HPA ceiling vs. PG max_connections Mitigated PgBouncer multiplexing in docker-compose-postgres-ha.yml. K8s still needs tuning per scale target.

Diagnosing a DB pool exhaustion event (503 surge)

  1. Check http_requests_total{status_code="503"} rising in Prometheus.
  2. Check db_pool_checked_out{engine="primary"} — if it equals pool_size + max_overflow, pool is saturated.
  3. Check GET /api/v1/admin/db/slow-queries — are there long-running queries holding connections?
  4. Check pg_stat_activity directly:
    SELECT state, wait_event_type, wait_event, query
    FROM pg_stat_activity
    WHERE datname = current_database()
    ORDER BY query_start;
    
  5. If connections are idle in transaction, look for long-held transactions across external HTTP calls.
  6. Immediate relief: scale GUNICORN_WORKERS down (reduces connection demand) or scale DB_MAX_CONNECTIONS up (if PG can accept more).
  7. Long-term: ensure PgBouncer is in front of primary and POSTGRES_USE_PGBOUNCER=true is set.

Diagnosing high p95 on /stream/...

  1. Enable ?_profile=1 on staging and hit the slow endpoint.
  2. In the flamegraph, look for time spent in:
  3. _run_live_search_scrapers → scraper fanout; consider disabling live search for the test or reducing scraper list
  4. _fetch_movie_raw_streams_batch / _fetch_series_raw_streams_batch → DB batch fetches; measure with pg_stat_statements
  5. parse_stream_data → debrid cache checks; these are external HTTP calls, measure per-provider
  6. Check scraper health at /api/v1/admin/metrics → Scrapers.
  7. Check Redis hit rates at /api/v1/admin/metrics/redis.

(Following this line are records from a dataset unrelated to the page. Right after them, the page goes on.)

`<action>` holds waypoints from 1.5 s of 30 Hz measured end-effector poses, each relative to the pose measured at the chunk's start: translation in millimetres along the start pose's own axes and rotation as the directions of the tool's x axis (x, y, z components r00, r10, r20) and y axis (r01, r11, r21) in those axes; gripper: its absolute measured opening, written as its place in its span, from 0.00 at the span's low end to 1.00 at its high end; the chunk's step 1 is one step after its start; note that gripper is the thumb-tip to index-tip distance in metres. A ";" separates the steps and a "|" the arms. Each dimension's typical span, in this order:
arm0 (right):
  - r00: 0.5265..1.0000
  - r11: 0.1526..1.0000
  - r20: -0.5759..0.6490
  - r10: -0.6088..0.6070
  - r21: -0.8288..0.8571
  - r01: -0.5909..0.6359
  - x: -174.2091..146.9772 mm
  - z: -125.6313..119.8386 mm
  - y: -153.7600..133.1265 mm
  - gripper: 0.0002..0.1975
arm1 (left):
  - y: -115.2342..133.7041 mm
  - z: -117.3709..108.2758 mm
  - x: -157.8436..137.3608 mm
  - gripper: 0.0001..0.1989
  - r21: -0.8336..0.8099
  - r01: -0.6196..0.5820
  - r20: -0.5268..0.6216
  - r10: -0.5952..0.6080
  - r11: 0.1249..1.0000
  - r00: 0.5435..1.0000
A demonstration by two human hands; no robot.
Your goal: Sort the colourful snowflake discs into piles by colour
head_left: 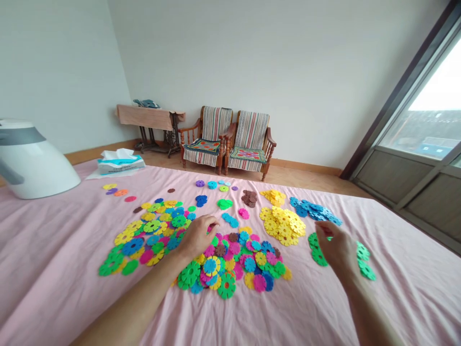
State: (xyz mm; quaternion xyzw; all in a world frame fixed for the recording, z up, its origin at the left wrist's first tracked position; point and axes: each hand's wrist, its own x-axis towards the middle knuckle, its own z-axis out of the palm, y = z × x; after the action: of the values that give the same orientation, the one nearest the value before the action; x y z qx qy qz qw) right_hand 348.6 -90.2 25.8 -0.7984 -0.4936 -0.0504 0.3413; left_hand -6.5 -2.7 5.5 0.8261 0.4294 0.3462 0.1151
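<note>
Over the middle of a large mixed heap of flower-shaped plastic discs (259, 259), my left hand (200, 235) hovers with its fingers curled together. Whether a disc is between those fingertips is hidden. My right hand (336, 250) is over a group of green discs (363, 262), its thumb and forefinger bent into a pinch. Anything in that pinch is too small to make out. Just beyond it lies a blue disc pile (315, 211), and to its left a yellow disc pile (283, 225). The mixed heap's left part (139, 240) spreads beside my left forearm.
Small same-colour groups lie at the back, among them brown discs (249, 198) and pink discs (244, 213). A white kettle (43, 166) and a tissue box (120, 164) stand on the left of the pink cloth (295, 317). Two wooden armchairs (248, 154) stand beyond.
</note>
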 end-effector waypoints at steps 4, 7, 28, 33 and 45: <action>0.820 0.910 0.433 -0.374 0.341 0.235 -27.0 5.7 -46.3 0.09 | 1.2 -0.2 -1.5 0.07 0.011 0.000 0.009 0.000 1.000 1.000; 0.656 0.823 0.502 -0.564 0.412 0.392 -48.8 9.5 -63.0 0.04 | 1.0 0.1 -1.5 0.08 0.014 0.000 0.017 0.000 1.000 1.000; 0.648 0.835 0.542 -0.535 0.223 0.502 -68.5 8.6 -86.9 0.10 | -3.3 3.5 -1.9 0.07 0.005 -0.023 0.009 0.023 1.000 1.000; 0.654 0.836 0.532 -0.538 0.240 0.493 -72.3 11.6 -90.5 0.10 | -3.6 3.6 -2.2 0.06 0.008 -0.021 0.012 0.021 1.000 1.000; 0.668 0.841 0.510 -0.542 0.319 0.438 -69.5 25.3 -86.7 0.13 | -2.1 3.3 -0.7 0.07 0.018 -0.018 0.027 0.018 1.000 0.999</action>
State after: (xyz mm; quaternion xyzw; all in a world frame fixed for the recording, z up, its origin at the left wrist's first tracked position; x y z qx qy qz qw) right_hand 235.5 -103.2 20.4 -0.5795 -0.7724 0.1482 0.2138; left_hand -5.9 -1.6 1.7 0.8357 0.4235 0.3320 0.1102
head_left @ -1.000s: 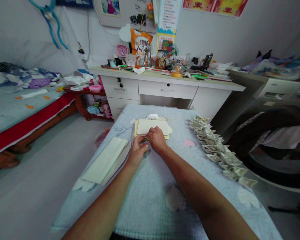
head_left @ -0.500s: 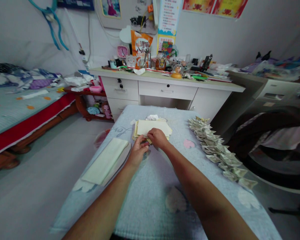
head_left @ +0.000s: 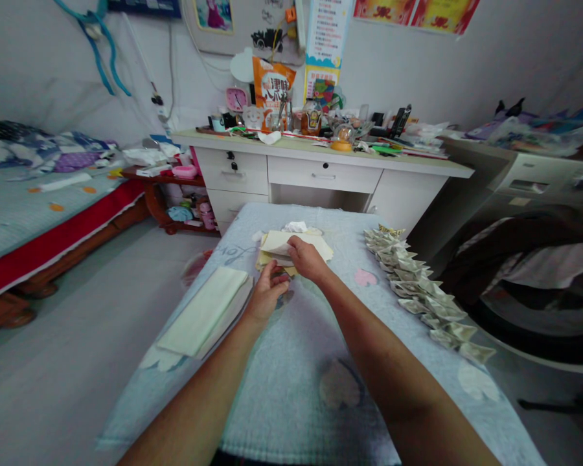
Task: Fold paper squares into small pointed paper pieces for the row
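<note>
A stack of cream paper sheets [head_left: 323, 246] lies toward the far end of the cloth-covered table [head_left: 301, 362]. My right hand [head_left: 305, 257] pinches the near edge of the top sheet of paper [head_left: 274, 241], which is lifted and bent up from the stack. Just left of it, my left hand [head_left: 271, 288] is held at the stack's near left corner with its fingers apart. A folded bundle of pale paper [head_left: 206, 310] rests on the table left of my left forearm. Down the right side runs a row of folded paper pieces [head_left: 422, 285].
Behind the stack sits a crumpled white tissue [head_left: 295, 227]. A white desk [head_left: 320, 171] crowded with small items stands beyond the table. To the right is a washing machine [head_left: 529, 188], to the left a bed [head_left: 53, 226].
My right hand has raised the near edge of the top sheet, which lay flat before. My left hand has barely moved.
</note>
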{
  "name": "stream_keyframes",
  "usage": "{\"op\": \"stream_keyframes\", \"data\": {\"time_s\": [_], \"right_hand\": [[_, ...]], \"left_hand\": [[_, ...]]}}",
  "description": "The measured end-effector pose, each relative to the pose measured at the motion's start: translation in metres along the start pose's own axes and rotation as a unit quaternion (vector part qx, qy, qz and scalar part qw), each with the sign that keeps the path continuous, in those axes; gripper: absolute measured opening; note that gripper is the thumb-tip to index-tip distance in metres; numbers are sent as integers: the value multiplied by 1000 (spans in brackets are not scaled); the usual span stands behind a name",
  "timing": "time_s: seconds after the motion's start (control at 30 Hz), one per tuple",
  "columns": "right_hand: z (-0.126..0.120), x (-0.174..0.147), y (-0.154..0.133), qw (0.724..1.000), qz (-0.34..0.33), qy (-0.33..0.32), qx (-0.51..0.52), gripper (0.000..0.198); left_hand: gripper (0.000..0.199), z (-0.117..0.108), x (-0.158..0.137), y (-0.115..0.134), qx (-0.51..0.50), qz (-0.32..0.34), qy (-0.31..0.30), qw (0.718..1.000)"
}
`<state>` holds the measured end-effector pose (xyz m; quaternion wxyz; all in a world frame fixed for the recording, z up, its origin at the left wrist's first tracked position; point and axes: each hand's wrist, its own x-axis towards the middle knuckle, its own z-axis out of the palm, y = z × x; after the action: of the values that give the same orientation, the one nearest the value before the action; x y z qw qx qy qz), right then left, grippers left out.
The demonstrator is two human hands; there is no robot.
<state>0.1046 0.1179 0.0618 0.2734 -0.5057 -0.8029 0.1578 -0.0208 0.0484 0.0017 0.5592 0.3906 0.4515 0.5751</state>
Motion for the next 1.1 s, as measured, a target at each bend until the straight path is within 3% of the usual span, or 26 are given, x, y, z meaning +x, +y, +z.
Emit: {"op": "stream_keyframes", "data": {"time_s": [0.2,0.37,0.47,0.57,0.63,0.67,0.73,0.8,0.87,0.97,1.1], "right_hand": [[-13,-10,-10,985,-77,23,151,9],[-37,-37,-17,922,-94,2,375,12],[-52,-62,-13,890,-80,0,448,17],[-64,-92,-4,893,-55,-3,447,20],[-69,-112,3,901,-29,-12,433,22],[-70,-121,6,909,-20,-25,417,22],[-72,-136,11,917,-8,-41,397,21],[-72,-147,15,918,-3,-51,393,20],[-70,-152,19,926,-2,-34,377,23],[-60,-152,25,944,15,-5,329,42],[-42,-150,36,933,29,30,357,23]], "left_hand": [[60,-1,1,-1,-10,-2,1,1000],[58,-2,1,-3,-11,6,-14,1000],[64,-4,-1,-5,20,23,0,1000],[81,-6,-7,-1,93,78,52,991],[85,-8,-12,6,148,144,39,978],[80,-9,-15,10,184,170,10,968],[50,-9,-20,16,251,212,-65,942],[24,-8,-25,21,274,249,-94,924],[12,-6,-29,22,258,257,-126,923],[10,-2,-35,22,212,233,-167,934],[14,1,-42,24,212,203,-114,949]]}}
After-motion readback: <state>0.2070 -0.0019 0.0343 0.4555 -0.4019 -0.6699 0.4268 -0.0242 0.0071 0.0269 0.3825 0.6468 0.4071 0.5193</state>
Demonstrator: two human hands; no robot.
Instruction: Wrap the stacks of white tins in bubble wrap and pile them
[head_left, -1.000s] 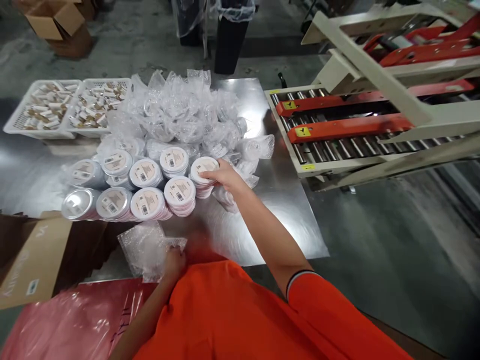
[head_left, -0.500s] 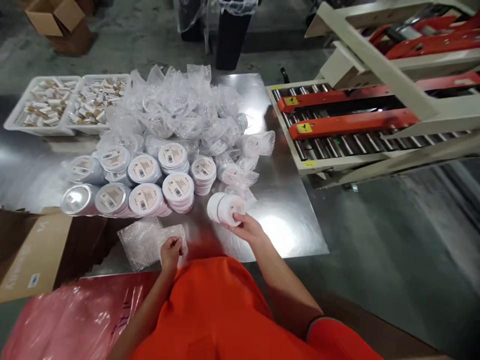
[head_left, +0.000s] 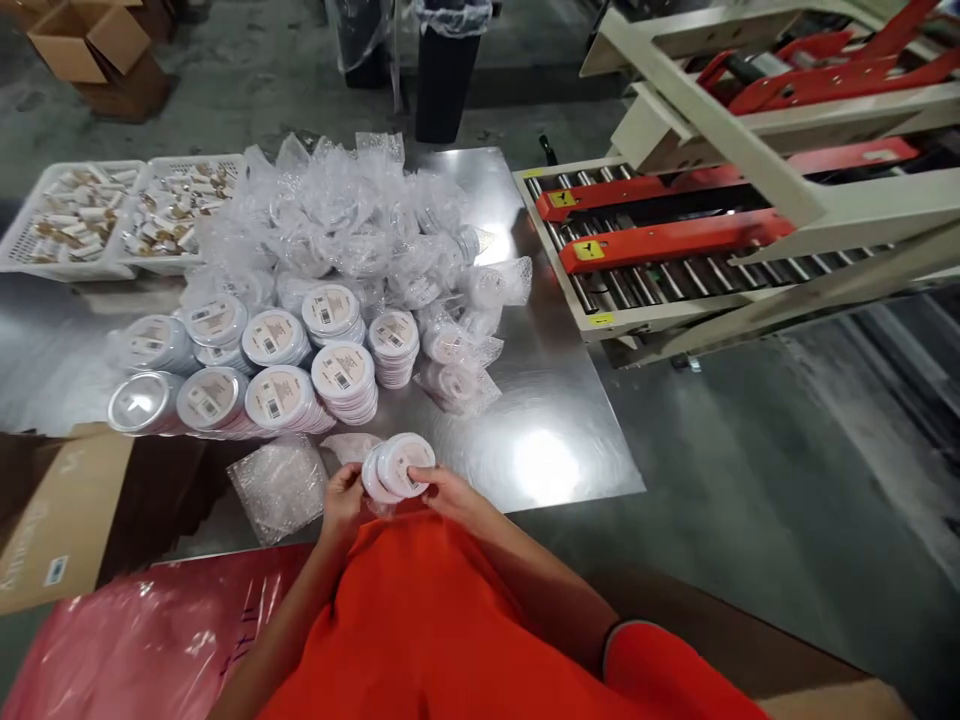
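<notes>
In front of my body, my right hand grips a pair of round white discs with printed labels, thumb on top. They overlap, one offset to the left. My left hand is closed at their left edge, pinching a clear bubble-wrap bag that lies partly beneath them. The discs and fingers hide much of this bag. A flat stack of bubble-wrap bags rests just left of my left hand. Beyond my hands stand several stacks of labelled round discs, some leaning.
Bubble-wrapped discs are heaped at the back of the metal table. Two white baskets hold small white-and-brown pieces. A roller conveyor stands to the right, a cardboard box and pink plastic bag at left.
My right hand has brought the discs leftward from beside the wrapped heap to my left hand at the bubble-wrap bag. One more wrapped item now shows where the discs were.
</notes>
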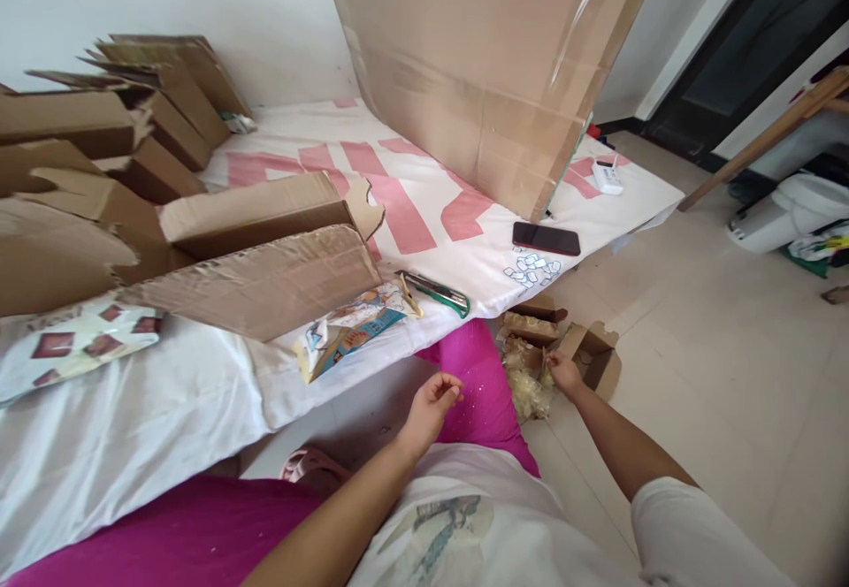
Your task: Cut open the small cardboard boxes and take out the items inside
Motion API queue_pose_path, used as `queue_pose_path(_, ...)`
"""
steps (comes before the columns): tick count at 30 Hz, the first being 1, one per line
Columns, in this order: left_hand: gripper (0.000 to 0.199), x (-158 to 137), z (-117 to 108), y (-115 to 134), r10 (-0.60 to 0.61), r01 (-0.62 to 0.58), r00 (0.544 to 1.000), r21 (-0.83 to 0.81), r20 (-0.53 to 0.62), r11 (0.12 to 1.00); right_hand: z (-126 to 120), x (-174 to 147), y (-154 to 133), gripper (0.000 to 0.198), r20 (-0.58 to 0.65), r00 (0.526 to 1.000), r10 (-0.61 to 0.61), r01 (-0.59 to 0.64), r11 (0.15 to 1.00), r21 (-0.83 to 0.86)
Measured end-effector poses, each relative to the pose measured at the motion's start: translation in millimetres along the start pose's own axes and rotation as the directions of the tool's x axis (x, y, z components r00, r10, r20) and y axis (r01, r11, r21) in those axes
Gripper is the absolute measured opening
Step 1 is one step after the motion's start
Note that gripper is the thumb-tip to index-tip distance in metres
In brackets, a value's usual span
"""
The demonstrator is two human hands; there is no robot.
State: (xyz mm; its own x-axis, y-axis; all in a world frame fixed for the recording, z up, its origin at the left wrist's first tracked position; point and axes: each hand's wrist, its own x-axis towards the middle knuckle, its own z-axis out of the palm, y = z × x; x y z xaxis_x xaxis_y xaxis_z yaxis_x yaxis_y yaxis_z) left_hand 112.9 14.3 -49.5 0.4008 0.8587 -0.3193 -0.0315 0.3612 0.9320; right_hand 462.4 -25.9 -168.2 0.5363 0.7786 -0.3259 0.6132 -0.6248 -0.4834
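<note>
My left hand (432, 412) hovers over my pink trouser leg, below the table's front edge, its fingers curled in towards the thumb with nothing visible in them. My right hand (562, 371) is stretched down to the right, beside the table, its fingers closed; whatever they hold, if anything, is too small to make out. Around it on the floor are a crumpled heap of clear tape (529, 385) and an open small cardboard box (590, 359). On the table edge nearest my left hand lies a green utility knife (438, 293), beside a printed packet (358, 326).
A large cardboard sheet (478, 65) stands upright on the cloth-covered table (279, 401). Open cardboard boxes (265, 260) crowd its left side. A phone (546, 239), small white stickers or slips (531, 270) and a white device (608, 178) lie to the right. A white bucket (792, 211) stands on the floor.
</note>
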Motion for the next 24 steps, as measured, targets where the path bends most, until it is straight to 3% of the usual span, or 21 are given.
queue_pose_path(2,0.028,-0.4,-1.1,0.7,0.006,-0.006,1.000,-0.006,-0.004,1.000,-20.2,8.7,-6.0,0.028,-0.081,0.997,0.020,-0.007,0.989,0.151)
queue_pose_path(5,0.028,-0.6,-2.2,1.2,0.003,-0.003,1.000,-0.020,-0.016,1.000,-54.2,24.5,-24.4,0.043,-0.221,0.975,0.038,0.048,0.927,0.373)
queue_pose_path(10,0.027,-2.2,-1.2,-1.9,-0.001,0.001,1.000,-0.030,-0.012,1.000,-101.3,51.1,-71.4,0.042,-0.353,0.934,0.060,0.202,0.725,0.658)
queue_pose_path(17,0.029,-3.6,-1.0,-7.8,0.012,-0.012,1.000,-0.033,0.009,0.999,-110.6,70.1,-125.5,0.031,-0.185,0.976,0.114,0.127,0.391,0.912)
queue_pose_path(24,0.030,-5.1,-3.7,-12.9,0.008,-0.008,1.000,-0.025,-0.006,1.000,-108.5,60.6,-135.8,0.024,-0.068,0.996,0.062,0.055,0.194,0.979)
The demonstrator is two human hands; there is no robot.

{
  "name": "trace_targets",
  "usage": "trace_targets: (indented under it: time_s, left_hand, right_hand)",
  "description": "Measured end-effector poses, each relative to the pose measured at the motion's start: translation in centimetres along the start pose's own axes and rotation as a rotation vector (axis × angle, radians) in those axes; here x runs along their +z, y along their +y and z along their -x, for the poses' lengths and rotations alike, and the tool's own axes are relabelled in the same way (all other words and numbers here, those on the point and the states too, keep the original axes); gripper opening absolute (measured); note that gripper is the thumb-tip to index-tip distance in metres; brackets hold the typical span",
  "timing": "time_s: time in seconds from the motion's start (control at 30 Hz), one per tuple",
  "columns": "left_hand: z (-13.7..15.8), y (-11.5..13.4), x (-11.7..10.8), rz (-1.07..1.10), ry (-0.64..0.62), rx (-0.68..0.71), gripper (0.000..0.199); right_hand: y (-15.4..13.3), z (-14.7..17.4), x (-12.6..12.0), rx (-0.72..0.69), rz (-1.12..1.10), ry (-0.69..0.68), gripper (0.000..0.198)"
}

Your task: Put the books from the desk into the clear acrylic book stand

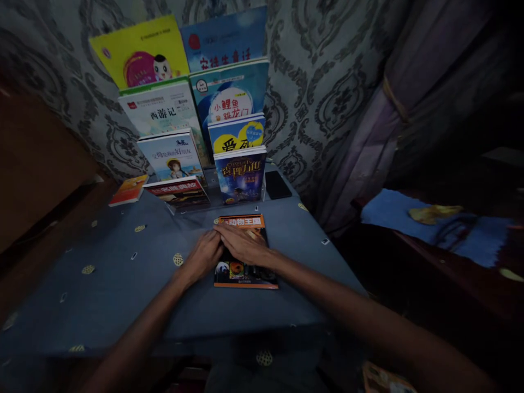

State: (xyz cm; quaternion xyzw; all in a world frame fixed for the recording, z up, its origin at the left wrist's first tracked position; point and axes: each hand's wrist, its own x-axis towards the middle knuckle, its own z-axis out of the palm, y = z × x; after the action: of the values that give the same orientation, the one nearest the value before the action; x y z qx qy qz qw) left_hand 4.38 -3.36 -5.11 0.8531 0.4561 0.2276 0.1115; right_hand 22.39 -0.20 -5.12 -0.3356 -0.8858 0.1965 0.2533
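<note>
A book with a black and orange cover and animal pictures lies flat on the cloth-covered table. My right hand rests across its cover with fingers stretched toward the upper left corner. Beside it, my left hand lies at the book's left edge, palm down and slightly bent. The fingertips of both hands meet and overlap near that edge, so the left ones are partly covered. Neither hand lifts the book. Much of the cover's middle is hidden under the right hand.
Behind the book, a tiered stand holds several upright books, among them a purple one and a yellow one. An orange book lies at the left. A dark phone-like slab sits right of the stand. A blue cloth covers a surface at right.
</note>
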Motion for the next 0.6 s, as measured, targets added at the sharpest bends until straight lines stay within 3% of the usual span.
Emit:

Language migration decision point (post-optimizations)

After Phase E load tests, compare:

  • Baseline (pre-optimizations): recorded in perf/results/baseline-YYYY-MM-DD.md
  • Post-optimizations: record in perf/results/post-opt-YYYY-MM-DD.md

If p95 of /stream/... (cache hit, no live search) is < 500ms and DB pool exhaustion 503s are gone, the Python backend is sufficiently performant for current load.

If p95 is still > 1s on cache hits, identify the specific hot path from the flamegraph and consider a strangler-fig approach: rewrite only that path (e.g. stream resolution loop or a specific scraper) as a Go/Rust sidecar service, keeping everything else in Python.